▶ [WORK TO COMPLETE]: Beneath this line are the data; copy exactly the part of them that opens with the line containing "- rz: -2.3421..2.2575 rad" and closes with the line containing "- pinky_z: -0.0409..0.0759", and only that part.

▶ [GIVEN INFORMATION]:
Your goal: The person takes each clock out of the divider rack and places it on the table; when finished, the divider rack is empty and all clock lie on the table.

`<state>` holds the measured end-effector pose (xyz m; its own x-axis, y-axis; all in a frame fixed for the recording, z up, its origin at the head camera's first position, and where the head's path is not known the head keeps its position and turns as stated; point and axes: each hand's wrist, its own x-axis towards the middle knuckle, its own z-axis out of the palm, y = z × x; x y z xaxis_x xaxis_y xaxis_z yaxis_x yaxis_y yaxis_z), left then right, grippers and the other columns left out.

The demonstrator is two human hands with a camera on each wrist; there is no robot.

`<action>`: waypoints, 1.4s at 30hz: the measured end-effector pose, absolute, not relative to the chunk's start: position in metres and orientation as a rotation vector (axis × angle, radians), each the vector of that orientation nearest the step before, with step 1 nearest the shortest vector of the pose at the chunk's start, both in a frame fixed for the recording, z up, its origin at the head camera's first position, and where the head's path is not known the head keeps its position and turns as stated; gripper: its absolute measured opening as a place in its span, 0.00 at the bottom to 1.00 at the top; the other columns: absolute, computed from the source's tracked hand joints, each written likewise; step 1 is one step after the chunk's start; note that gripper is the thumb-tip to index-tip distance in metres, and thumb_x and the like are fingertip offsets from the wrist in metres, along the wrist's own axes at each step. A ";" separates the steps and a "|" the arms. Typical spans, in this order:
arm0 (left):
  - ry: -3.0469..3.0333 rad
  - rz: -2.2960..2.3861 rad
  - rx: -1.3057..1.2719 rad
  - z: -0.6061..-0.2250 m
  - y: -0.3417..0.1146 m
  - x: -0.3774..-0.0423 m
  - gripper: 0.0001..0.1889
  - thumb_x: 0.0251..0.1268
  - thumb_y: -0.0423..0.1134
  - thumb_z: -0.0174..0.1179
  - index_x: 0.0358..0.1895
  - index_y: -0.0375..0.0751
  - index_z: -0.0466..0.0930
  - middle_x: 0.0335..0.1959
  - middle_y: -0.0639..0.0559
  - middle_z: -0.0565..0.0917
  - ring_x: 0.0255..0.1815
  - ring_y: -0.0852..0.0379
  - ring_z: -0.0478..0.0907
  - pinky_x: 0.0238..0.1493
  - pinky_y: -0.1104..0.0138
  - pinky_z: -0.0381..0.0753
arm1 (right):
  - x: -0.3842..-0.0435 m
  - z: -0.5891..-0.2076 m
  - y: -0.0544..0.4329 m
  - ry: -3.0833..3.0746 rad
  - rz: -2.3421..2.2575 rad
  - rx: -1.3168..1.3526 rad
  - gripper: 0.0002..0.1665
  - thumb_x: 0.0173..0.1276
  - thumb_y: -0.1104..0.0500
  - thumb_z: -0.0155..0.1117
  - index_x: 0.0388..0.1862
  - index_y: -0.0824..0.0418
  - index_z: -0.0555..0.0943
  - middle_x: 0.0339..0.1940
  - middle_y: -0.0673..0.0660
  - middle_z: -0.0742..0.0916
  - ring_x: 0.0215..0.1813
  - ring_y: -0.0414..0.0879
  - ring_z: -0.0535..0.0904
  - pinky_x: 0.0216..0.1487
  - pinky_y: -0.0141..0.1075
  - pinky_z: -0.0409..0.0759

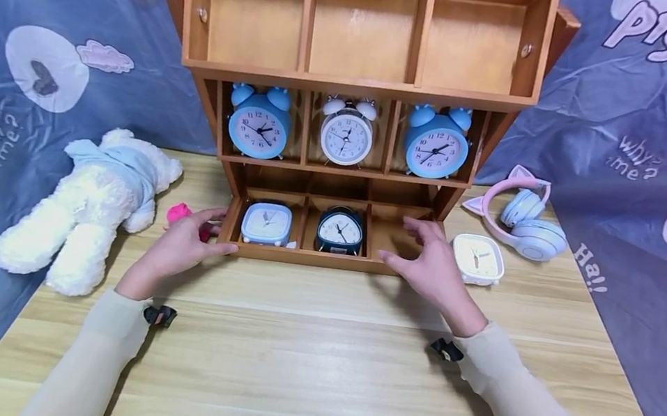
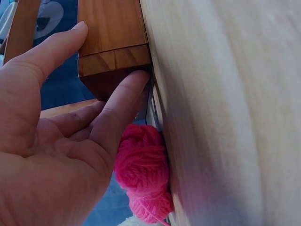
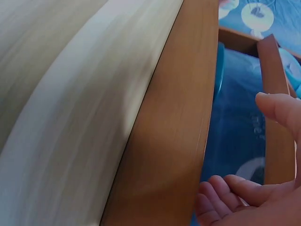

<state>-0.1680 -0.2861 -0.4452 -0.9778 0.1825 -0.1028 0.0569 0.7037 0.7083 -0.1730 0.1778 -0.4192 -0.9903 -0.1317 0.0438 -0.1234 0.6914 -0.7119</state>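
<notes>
A tiered wooden shelf (image 1: 358, 86) stands at the back of the table. My left hand (image 1: 184, 245) holds its lower left corner, thumb at the front board and fingers along the end, as the left wrist view shows. My right hand (image 1: 430, 263) hovers at the bottom right compartment (image 1: 390, 233), thumb and fingers spread, nothing between them. Beside it on the table lies a white square clock (image 1: 478, 259). A light blue square clock (image 1: 266, 222) sits in the bottom left compartment, a dark teal rounded-triangular clock (image 1: 340, 230) in the bottom middle one.
Two blue twin-bell alarm clocks (image 1: 258, 131) flank a white one (image 1: 345, 139) on the middle tier. Pink yarn (image 2: 141, 165) lies by my left hand. A white plush toy (image 1: 93, 204) is at left, cat-ear headphones (image 1: 527, 223) at right.
</notes>
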 end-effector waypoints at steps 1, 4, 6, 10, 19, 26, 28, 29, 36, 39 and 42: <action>2.743 1.134 0.196 -0.445 -0.286 -0.168 0.48 0.73 0.51 0.78 0.86 0.30 0.64 0.69 0.28 0.87 0.68 0.32 0.87 0.70 0.40 0.85 | -0.173 -0.420 0.173 2.871 -1.212 -0.219 0.53 0.69 0.43 0.83 0.84 0.65 0.72 0.75 0.66 0.80 0.75 0.67 0.78 0.78 0.64 0.77; 2.744 1.132 0.202 -0.446 -0.286 -0.169 0.48 0.74 0.51 0.78 0.86 0.30 0.64 0.69 0.28 0.87 0.68 0.32 0.87 0.70 0.40 0.86 | -0.174 -0.420 0.160 2.860 -1.199 -0.217 0.54 0.68 0.41 0.83 0.84 0.64 0.72 0.74 0.65 0.81 0.74 0.66 0.79 0.76 0.63 0.79; 2.746 1.130 0.204 -0.446 -0.285 -0.169 0.48 0.74 0.51 0.77 0.86 0.30 0.64 0.69 0.28 0.87 0.68 0.32 0.87 0.69 0.40 0.86 | -0.175 -0.420 0.150 2.851 -1.193 -0.207 0.55 0.68 0.39 0.82 0.85 0.63 0.72 0.75 0.65 0.80 0.75 0.65 0.78 0.76 0.63 0.79; 2.753 1.120 0.205 -0.446 -0.285 -0.169 0.48 0.74 0.51 0.77 0.86 0.29 0.64 0.69 0.28 0.87 0.68 0.32 0.87 0.69 0.40 0.86 | -0.177 -0.419 0.133 2.838 -1.199 -0.187 0.56 0.68 0.38 0.81 0.86 0.63 0.70 0.75 0.64 0.79 0.76 0.63 0.78 0.77 0.62 0.79; 2.755 1.116 0.205 -0.443 -0.284 -0.169 0.48 0.74 0.51 0.77 0.86 0.29 0.64 0.69 0.28 0.87 0.68 0.32 0.87 0.69 0.40 0.85 | -0.181 -0.419 0.101 2.834 -1.272 -0.249 0.57 0.65 0.42 0.85 0.85 0.65 0.71 0.72 0.64 0.79 0.71 0.62 0.80 0.75 0.59 0.81; 2.755 1.123 0.209 -0.444 -0.285 -0.169 0.47 0.74 0.49 0.77 0.86 0.30 0.65 0.69 0.28 0.87 0.68 0.32 0.87 0.69 0.40 0.86 | -0.183 -0.422 0.079 2.899 -1.203 -0.250 0.57 0.64 0.44 0.87 0.83 0.69 0.72 0.78 0.70 0.74 0.74 0.65 0.76 0.77 0.60 0.81; 2.756 1.121 0.212 -0.444 -0.285 -0.168 0.47 0.74 0.50 0.77 0.86 0.30 0.65 0.69 0.28 0.87 0.68 0.32 0.87 0.69 0.40 0.86 | -0.185 -0.423 0.074 2.909 -1.178 -0.256 0.57 0.64 0.44 0.87 0.82 0.70 0.72 0.79 0.70 0.73 0.77 0.65 0.73 0.78 0.61 0.80; 2.758 1.119 0.213 -0.444 -0.285 -0.168 0.47 0.74 0.50 0.77 0.86 0.30 0.65 0.69 0.28 0.87 0.68 0.32 0.87 0.69 0.40 0.86 | -0.185 -0.424 0.072 2.917 -1.162 -0.262 0.57 0.64 0.44 0.86 0.82 0.70 0.72 0.79 0.71 0.74 0.77 0.65 0.73 0.79 0.61 0.79; 2.769 1.110 0.217 -0.443 -0.283 -0.167 0.47 0.74 0.51 0.77 0.85 0.29 0.66 0.68 0.28 0.87 0.68 0.31 0.87 0.70 0.39 0.85 | -0.188 -0.430 0.064 2.964 -1.079 -0.296 0.57 0.63 0.43 0.87 0.80 0.72 0.74 0.78 0.71 0.75 0.80 0.66 0.69 0.80 0.60 0.78; 2.763 1.108 0.210 -0.443 -0.284 -0.167 0.47 0.74 0.51 0.77 0.86 0.30 0.65 0.69 0.28 0.87 0.69 0.31 0.86 0.71 0.39 0.84 | -0.191 -0.431 0.062 2.971 -1.047 -0.315 0.57 0.63 0.43 0.87 0.80 0.72 0.74 0.79 0.71 0.75 0.79 0.65 0.69 0.79 0.58 0.77; 2.753 1.111 0.201 -0.443 -0.284 -0.167 0.48 0.74 0.51 0.77 0.86 0.30 0.64 0.70 0.28 0.86 0.69 0.31 0.86 0.72 0.39 0.84 | -0.194 -0.431 0.061 2.981 -1.014 -0.340 0.56 0.63 0.42 0.87 0.80 0.72 0.74 0.79 0.70 0.77 0.75 0.65 0.70 0.77 0.57 0.77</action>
<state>-0.1670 -0.2842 -0.4434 -0.9772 0.1857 -0.1029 0.0623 0.7139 0.6975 -0.1937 0.0610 -0.4312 -0.9766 -0.1939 0.0930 -0.2104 0.7718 -0.6001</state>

▶ [RESPONSE TO THIS EXERCISE]:
  - rz: -2.3421..2.2575 rad
  - rx: -1.3168..1.3526 rad
  - gripper: 0.0002..0.1665
  - thumb_x: 0.0173..0.1276
  - thumb_y: -0.1104..0.0500
  - thumb_z: -0.0155..0.1117
  - index_x: 0.0388..0.1862
  - index_y: -0.0824..0.0418
  - index_z: -0.0555..0.0943
  - middle_x: 0.0339..0.1940
  - middle_y: -0.0673..0.0660
  - middle_z: -0.0742..0.0916
  - ring_x: 0.0215..0.1813
  - ring_y: -0.0414..0.0879
  - ring_z: -0.0535..0.0904
  - pinky_x: 0.0216..0.1487
  - pinky_y: -0.0141..0.1075
  - pinky_z: -0.0409..0.0759

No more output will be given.